• [What needs to be done]: Every line of the material is to be repeated exactly as it stands.

• [Stored data]:
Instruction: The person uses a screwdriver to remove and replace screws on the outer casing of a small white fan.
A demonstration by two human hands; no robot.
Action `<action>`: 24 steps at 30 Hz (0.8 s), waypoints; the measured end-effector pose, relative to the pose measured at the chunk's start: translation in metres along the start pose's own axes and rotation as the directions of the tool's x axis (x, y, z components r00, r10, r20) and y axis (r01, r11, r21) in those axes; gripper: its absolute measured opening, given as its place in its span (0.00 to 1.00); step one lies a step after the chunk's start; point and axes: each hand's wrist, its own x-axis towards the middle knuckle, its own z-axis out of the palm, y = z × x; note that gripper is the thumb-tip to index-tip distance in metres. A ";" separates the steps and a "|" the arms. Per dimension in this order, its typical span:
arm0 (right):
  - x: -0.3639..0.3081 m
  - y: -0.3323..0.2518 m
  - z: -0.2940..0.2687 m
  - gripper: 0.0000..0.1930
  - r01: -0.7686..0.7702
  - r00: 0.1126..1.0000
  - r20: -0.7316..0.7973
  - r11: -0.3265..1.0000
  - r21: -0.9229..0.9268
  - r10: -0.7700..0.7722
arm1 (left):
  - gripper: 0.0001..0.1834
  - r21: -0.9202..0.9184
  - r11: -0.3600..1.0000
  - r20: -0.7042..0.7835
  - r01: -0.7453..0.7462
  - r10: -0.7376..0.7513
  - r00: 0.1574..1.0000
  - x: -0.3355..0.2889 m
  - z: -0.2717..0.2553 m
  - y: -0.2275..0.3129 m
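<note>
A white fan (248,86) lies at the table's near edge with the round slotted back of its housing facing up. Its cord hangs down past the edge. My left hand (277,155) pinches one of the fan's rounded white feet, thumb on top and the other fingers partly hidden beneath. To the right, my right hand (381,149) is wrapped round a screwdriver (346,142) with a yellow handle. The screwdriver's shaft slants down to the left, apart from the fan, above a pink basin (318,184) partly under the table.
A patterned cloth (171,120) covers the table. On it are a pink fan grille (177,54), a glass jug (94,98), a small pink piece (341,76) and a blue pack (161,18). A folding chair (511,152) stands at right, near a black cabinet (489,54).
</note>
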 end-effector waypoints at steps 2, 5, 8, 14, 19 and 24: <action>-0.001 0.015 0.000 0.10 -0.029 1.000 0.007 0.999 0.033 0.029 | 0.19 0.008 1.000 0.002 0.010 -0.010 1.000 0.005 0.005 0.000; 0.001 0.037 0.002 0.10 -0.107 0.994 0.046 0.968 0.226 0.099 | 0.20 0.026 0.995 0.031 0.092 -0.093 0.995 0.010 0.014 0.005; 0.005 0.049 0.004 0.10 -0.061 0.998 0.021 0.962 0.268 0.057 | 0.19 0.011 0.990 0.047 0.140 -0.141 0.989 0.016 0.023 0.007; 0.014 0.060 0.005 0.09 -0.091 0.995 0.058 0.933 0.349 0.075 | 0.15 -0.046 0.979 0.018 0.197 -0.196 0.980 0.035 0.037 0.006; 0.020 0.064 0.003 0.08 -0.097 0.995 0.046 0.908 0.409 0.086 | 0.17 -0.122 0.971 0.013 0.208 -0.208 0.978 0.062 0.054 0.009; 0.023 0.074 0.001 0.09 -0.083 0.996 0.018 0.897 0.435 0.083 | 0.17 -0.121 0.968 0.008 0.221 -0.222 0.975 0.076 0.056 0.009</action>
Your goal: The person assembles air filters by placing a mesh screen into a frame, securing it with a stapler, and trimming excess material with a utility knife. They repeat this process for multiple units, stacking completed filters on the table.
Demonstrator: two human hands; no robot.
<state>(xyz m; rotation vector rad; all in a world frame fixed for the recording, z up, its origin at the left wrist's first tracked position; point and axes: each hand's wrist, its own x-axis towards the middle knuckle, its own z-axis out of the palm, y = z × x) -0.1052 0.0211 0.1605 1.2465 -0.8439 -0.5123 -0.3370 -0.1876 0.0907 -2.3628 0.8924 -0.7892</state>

• [Answer]:
Instruction: The person uses a screwdriver to remove and replace screws on the outer casing of a small white fan.
A demonstration by two human hands; no robot.
Action `<action>`: 24 steps at 30 Hz (0.8 s), waypoints; the measured end-effector pose, relative to the pose measured at the chunk's start: translation in metres along the start pose's own axes and rotation as the directions of the tool's x axis (x, y, z components r00, r10, r20) and y axis (r01, r11, r21) in those axes; gripper: its absolute measured opening, given as its place in its span (0.00 to 1.00); step one lies a step after the chunk's start; point and axes: each hand's wrist, its own x-axis towards the middle knuckle, its own z-axis out of the palm, y = z × x; note that gripper is the thumb-tip to index-tip distance in metres. A ";" separates the steps and a "|" the arms. Per dimension in this order, its typical span:
arm0 (right):
  - x: -0.3639..0.3081 m
  - y: -0.3323..0.2518 m
  - z: -0.2940..0.2687 m
  - gripper: 0.0000..0.1930
  - r01: -0.7686..0.7702
  - r00: 0.1126..1.0000
  - r20: -0.7316..0.7973
  - r11: -0.3265..1.0000
  - r21: -0.9229..0.9268
  - r10: -0.7700..0.7722
arm1 (left):
  - gripper: 0.0001..0.1834
  - r21: -0.9202..0.9184
  - r11: -0.3600..1.0000
  - r20: -0.7042..0.7835
  - r01: -0.7453..0.7462
  - r10: -0.7376..0.7513
  - r00: 0.1574..1.0000
  - x: -0.3355..0.2889 m
  - z: -0.2717..0.2553 m
  - y: -0.2275..0.3129 m
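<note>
A white fan (248,86) lies at the table's near edge with the round slotted back of its housing facing up. Its cord hangs down past the edge. My left hand (277,155) pinches one of the fan's rounded white feet, thumb on top and the other fingers partly hidden beneath. To the right, my right hand (381,149) is wrapped round a screwdriver (346,142) with a yellow handle. The screwdriver's shaft slants down to the left, apart from the fan, above a pink basin (318,184) partly under the table.
A patterned cloth (171,120) covers the table. On it are a pink fan grille (177,54), a glass jug (94,98), a small pink piece (341,76) and a blue pack (161,18). A folding chair (511,152) stands at right, near a black cabinet (489,54).
</note>
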 end-effector waypoints at steps 2, 5, 8, 14, 19 and 24: <action>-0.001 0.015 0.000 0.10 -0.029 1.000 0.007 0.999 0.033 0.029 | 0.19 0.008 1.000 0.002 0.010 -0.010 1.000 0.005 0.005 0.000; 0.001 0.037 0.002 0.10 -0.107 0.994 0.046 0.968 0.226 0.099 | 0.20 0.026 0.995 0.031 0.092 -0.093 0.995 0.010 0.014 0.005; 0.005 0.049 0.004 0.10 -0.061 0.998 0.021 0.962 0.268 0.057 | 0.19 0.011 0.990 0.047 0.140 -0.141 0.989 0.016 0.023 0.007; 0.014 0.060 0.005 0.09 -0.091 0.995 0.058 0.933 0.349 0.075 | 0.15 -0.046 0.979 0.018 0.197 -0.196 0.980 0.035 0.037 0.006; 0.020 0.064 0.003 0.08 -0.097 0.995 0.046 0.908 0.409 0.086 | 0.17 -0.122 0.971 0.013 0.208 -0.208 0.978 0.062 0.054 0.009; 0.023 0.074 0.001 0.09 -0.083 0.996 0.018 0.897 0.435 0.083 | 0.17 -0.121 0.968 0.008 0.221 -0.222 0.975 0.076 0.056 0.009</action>
Your goal: The person assembles air filters by placing a mesh screen into a frame, securing it with a stapler, and trimming excess material with a utility knife. They repeat this process for multiple units, stacking completed filters on the table.
Demonstrator: two human hands; no robot.
<state>(xyz m; rotation vector rad; all in a world frame fixed for the recording, z up, its origin at the left wrist's first tracked position; point and axes: each hand's wrist, its own x-axis towards the middle knuckle, its own z-axis out of the palm, y = z × x) -0.1052 0.0211 0.1605 1.2465 -0.8439 -0.5123 -0.3370 -0.1876 0.0907 -2.3628 0.8924 -0.7892</state>

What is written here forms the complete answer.